■ To do: The entire listing below is to be transcribed without a single slip.

■ Input data:
● ● ●

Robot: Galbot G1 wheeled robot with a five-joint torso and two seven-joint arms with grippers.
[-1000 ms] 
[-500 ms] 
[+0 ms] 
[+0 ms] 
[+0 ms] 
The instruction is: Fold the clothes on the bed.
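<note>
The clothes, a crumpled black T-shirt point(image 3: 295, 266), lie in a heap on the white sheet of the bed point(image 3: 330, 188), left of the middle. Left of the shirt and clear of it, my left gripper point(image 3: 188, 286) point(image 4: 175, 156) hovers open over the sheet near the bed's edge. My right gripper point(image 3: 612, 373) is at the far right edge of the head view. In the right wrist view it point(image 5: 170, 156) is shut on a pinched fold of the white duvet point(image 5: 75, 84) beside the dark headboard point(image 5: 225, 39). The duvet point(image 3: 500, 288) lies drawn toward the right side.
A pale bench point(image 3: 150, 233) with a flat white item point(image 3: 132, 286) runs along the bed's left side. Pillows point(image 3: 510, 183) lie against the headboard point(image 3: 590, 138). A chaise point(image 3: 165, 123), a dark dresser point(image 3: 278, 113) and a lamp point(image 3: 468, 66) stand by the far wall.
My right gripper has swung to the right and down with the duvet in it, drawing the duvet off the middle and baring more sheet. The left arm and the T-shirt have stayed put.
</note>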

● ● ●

■ Answer section:
Robot: Galbot G1 wheeled robot with a five-joint torso and two seven-joint arms with grippers.
[-1000 ms] 
[-500 ms] 
[+0 ms] 
[+0 ms] 
[+0 ms] 
The instruction is: Fold the clothes on the bed.
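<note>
The clothes, a crumpled black T-shirt point(image 3: 295, 266), lie in a heap on the white sheet of the bed point(image 3: 330, 188), left of the middle. Left of the shirt and clear of it, my left gripper point(image 3: 188, 286) point(image 4: 175, 156) hovers open over the sheet near the bed's edge. My right gripper point(image 3: 612, 373) is at the far right edge of the head view. In the right wrist view it point(image 5: 170, 156) is shut on a pinched fold of the white duvet point(image 5: 75, 84) beside the dark headboard point(image 5: 225, 39). The duvet point(image 3: 500, 288) lies drawn toward the right side.
A pale bench point(image 3: 150, 233) with a flat white item point(image 3: 132, 286) runs along the bed's left side. Pillows point(image 3: 510, 183) lie against the headboard point(image 3: 590, 138). A chaise point(image 3: 165, 123), a dark dresser point(image 3: 278, 113) and a lamp point(image 3: 468, 66) stand by the far wall.
My right gripper has swung to the right and down with the duvet in it, drawing the duvet off the middle and baring more sheet. The left arm and the T-shirt have stayed put.
</note>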

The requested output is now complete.